Answer: Use dimensional modeling (star schema):
Fact tables:
- fact_orders (order_id, customer_key, product_key, date_key, quantity, revenue)
- fact_page_views (session_id, user_key, page_key, date_key, duration)
Dimension tables:
- dim_customer (customer_key, name, segment, acquisition_date)
- dim_product (product_key, name, category, price, supplier)
- dim_date (date_key, date, month, quarter, year, is_holiday)
Design considerations:
- Slowly Changing Dimensions Type 2 for customer/product history
- Pre-aggregated tables for common queries
- Partitioning on date for large fact tables
4. [Senior] How do you handle slowly changing dimensions?
Answer:
- Type 1: Overwrite old value. Simple but loses history.
- Type 2: Add new row with version/dates. Preserves history, increases storage.
- Type 3: Add column for previous value. Limited history.
- Type 6: Hybrid of 1, 2, 3. Current value + history rows.
Choose based on analytical needs. Type 2 is most common for full history tracking.
Data Pipelines
5. [Associate] What is ETL vs ELT? When would you use each?
Answer:
- ETL (Extract, Transform, Load): Transform data before loading into destination. Good when destination has limited compute (traditional data warehouses).
- ELT (Extract, Load, Transform): Load raw data, transform in destination. Modern approach with powerful cloud warehouses (Snowflake, BigQuery).
ELT is increasingly preferred because cloud warehouses scale compute cheaply, and raw data in lake allows flexible transformations.
6. [Associate] How do you handle pipeline failures?
Answer:
- Idempotency: Running twice produces same result (use MERGE, not INSERT)

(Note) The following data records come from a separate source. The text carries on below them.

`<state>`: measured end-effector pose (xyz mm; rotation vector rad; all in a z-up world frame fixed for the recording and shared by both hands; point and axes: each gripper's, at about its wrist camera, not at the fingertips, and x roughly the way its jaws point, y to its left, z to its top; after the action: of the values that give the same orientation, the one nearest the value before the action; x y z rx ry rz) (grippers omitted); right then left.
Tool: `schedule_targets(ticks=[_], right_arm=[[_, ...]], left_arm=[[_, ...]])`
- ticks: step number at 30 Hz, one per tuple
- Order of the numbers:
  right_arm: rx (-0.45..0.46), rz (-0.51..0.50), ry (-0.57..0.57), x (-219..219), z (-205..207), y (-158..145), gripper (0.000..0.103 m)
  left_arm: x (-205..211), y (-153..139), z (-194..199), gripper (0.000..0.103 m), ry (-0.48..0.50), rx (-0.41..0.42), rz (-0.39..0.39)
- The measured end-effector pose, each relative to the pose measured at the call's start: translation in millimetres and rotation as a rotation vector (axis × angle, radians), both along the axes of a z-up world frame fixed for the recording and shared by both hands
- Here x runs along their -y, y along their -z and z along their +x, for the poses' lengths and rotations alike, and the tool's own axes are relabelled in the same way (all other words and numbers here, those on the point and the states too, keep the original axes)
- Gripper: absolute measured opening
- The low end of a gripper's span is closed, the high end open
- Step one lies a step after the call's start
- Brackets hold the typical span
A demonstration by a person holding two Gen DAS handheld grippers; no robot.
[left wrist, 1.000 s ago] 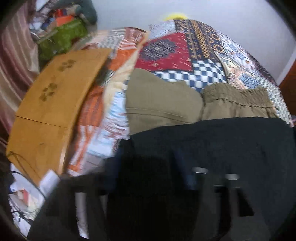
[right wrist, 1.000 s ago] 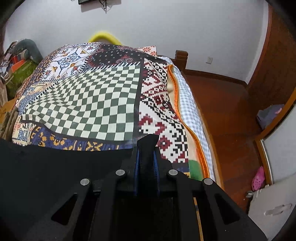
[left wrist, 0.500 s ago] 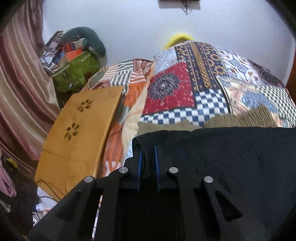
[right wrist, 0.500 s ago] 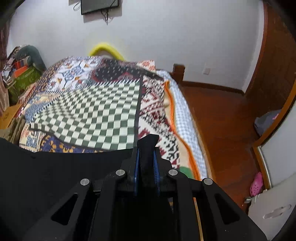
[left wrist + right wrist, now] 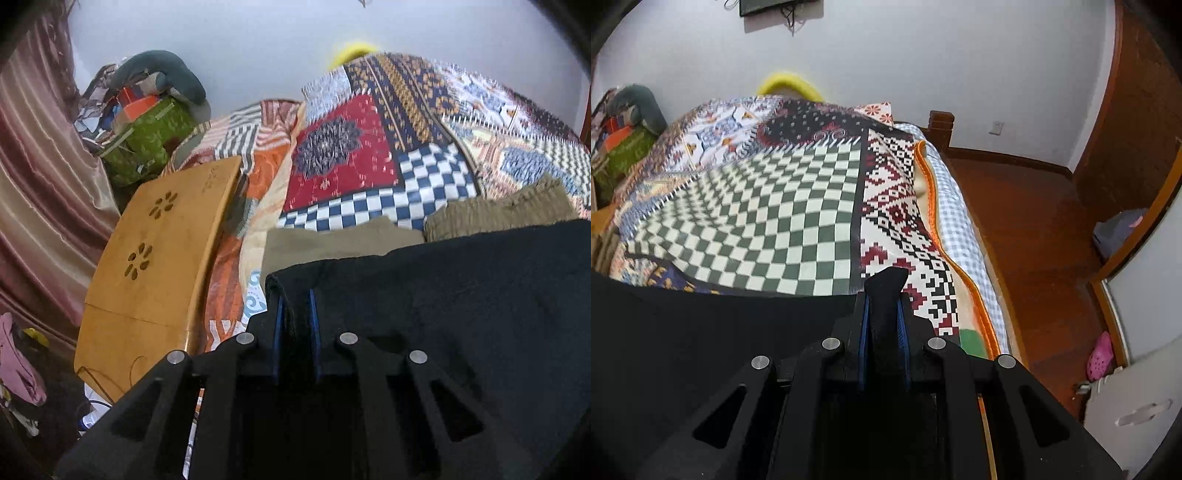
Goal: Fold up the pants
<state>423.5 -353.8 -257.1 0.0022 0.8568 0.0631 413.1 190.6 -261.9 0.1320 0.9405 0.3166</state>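
Observation:
Black pants (image 5: 461, 302) hang stretched between my two grippers above the patchwork bedspread (image 5: 369, 155). My left gripper (image 5: 294, 306) is shut on the pants' left corner. My right gripper (image 5: 882, 310) is shut on the right corner, where a fold of black cloth (image 5: 886, 288) sticks out past the fingertips. The pants spread to the left in the right wrist view (image 5: 701, 332). The lower part of the pants is hidden below both cameras.
Folded olive-green pants (image 5: 343, 243) lie on the bed just beyond the black ones. A wooden lap table (image 5: 159, 251) stands left of the bed, with bags (image 5: 147, 136) behind it. The bed's right edge (image 5: 960, 229) drops to a wooden floor (image 5: 1034, 240).
Both grippers have lifted and tilted up with the pants; more of the wall shows. The black pants now cover more of the olive pants in the left wrist view.

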Motion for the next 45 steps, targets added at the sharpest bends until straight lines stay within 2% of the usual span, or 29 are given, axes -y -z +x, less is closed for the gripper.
schedule_targets(ticks=[3, 5, 7, 8, 9, 10, 11, 12, 14, 18, 22, 27, 32, 36, 40, 42, 44, 45], right_arm=[[0.033, 0.024, 0.004, 6, -9, -15, 0.012], [0.029, 0.031, 0.007, 9, -13, -22, 0.013], [-0.033, 0.047, 0.007, 12, -13, -23, 0.02], [-0.056, 0.05, 0.015, 14, -15, -23, 0.03], [-0.069, 0.047, 0.023, 16, -18, -24, 0.034], [-0.073, 0.048, 0.019, 19, -26, -26, 0.04], [-0.075, 0.051, 0.014, 22, -32, -28, 0.045], [-0.077, 0.057, 0.011, 26, -42, -32, 0.048], [-0.076, 0.065, 0.008, 33, -57, -38, 0.051], [-0.071, 0.053, 0.012, 52, -100, -49, 0.052], [-0.083, 0.04, 0.039, 68, -143, -48, 0.052], [-0.147, 0.035, 0.068, 74, -200, -22, 0.052], [-0.194, 0.068, 0.094, 70, -232, 3, 0.052], [-0.211, 0.08, 0.119, 71, -240, 14, 0.052], [-0.219, 0.103, 0.13, 72, -244, 19, 0.052], [-0.209, 0.104, 0.126, 71, -243, 17, 0.052], [-0.2, 0.102, 0.127, 72, -247, 16, 0.052], [-0.196, 0.102, 0.131, 74, -246, 14, 0.052]], left_arm=[[0, -14, -7, 0.014, 0.001, 0.028, -0.017], [-1, -15, -8, 0.017, 0.003, 0.0, -0.034], [-3, -13, -9, 0.029, -0.023, -0.039, -0.037], [-5, -13, -11, 0.031, -0.034, -0.045, -0.035], [-7, -15, -14, 0.038, -0.04, -0.042, -0.033], [-9, -16, -17, 0.049, -0.046, -0.037, -0.029], [-10, -18, -22, 0.057, -0.055, -0.027, -0.02], [-11, -23, -29, 0.066, -0.068, -0.014, -0.006], [-11, -29, -44, 0.067, -0.062, 0.006, -0.01], [-10, -36, -83, 0.067, -0.032, -0.006, -0.056], [-9, -35, -129, 0.069, -0.015, -0.028, -0.084], [-15, -25, -196, 0.069, -0.051, -0.059, -0.143], [-23, -15, -247, 0.071, -0.102, -0.077, -0.195], [-17, -7, -266, 0.075, -0.084, -0.096, -0.221], [-7, 14, -266, 0.075, -0.062, -0.151, -0.202], [-9, 28, -264, 0.077, -0.087, -0.169, -0.217], [-12, 32, -266, 0.077, -0.13, -0.147, -0.252], [-12, 31, -267, 0.073, -0.145, -0.131, -0.256]])
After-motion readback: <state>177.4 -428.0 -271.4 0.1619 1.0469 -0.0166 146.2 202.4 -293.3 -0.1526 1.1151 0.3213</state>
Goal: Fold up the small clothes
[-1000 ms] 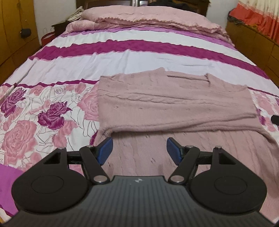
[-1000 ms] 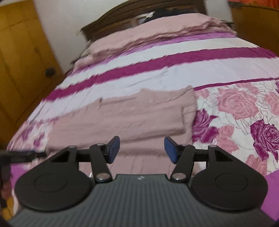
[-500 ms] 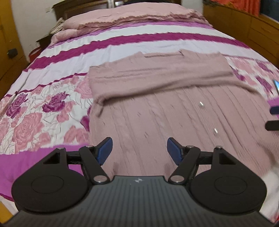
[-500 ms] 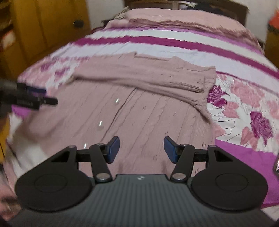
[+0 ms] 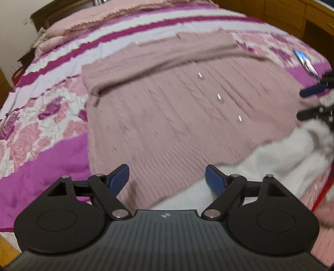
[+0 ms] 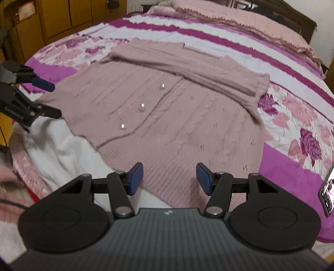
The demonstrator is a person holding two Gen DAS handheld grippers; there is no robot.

- Retries: Exponential backoff for transient failures
- Checkpointing: Resume from last successful point
- Alerting: PagerDuty/Slack notifications on failure
- Dead letter queues: Capture failed records for later processing
- Monitoring: Track success rates, latency, data quality
7. [Senior] Design a real-time data pipeline for fraud detection.
Answer:
Ingestion: Kafka for transaction stream, Kafka Connect for source integration
Processing: Flink or Spark Structured Streaming for:
- Feature computation (velocity, deviation from normal)
- ML model scoring (deployed via ONNX or custom UDF)
- Rule-based checks
Storage:
- Redis for feature store (low-latency lookups)
- Kafka for scoring results
- Delta Lake for historical analysis
Latency budget: <100ms end-to-end
Challenges: Late data, exactly-once semantics, model updates without downtime
8. [Senior] How do you ensure data quality in pipelines?
Answer:
Prevention:
- Schema enforcement at ingestion
- Contract testing between producer/consumer
Detection:
- Great Expectations or dbt tests
- Statistical anomaly detection (z-scores on counts)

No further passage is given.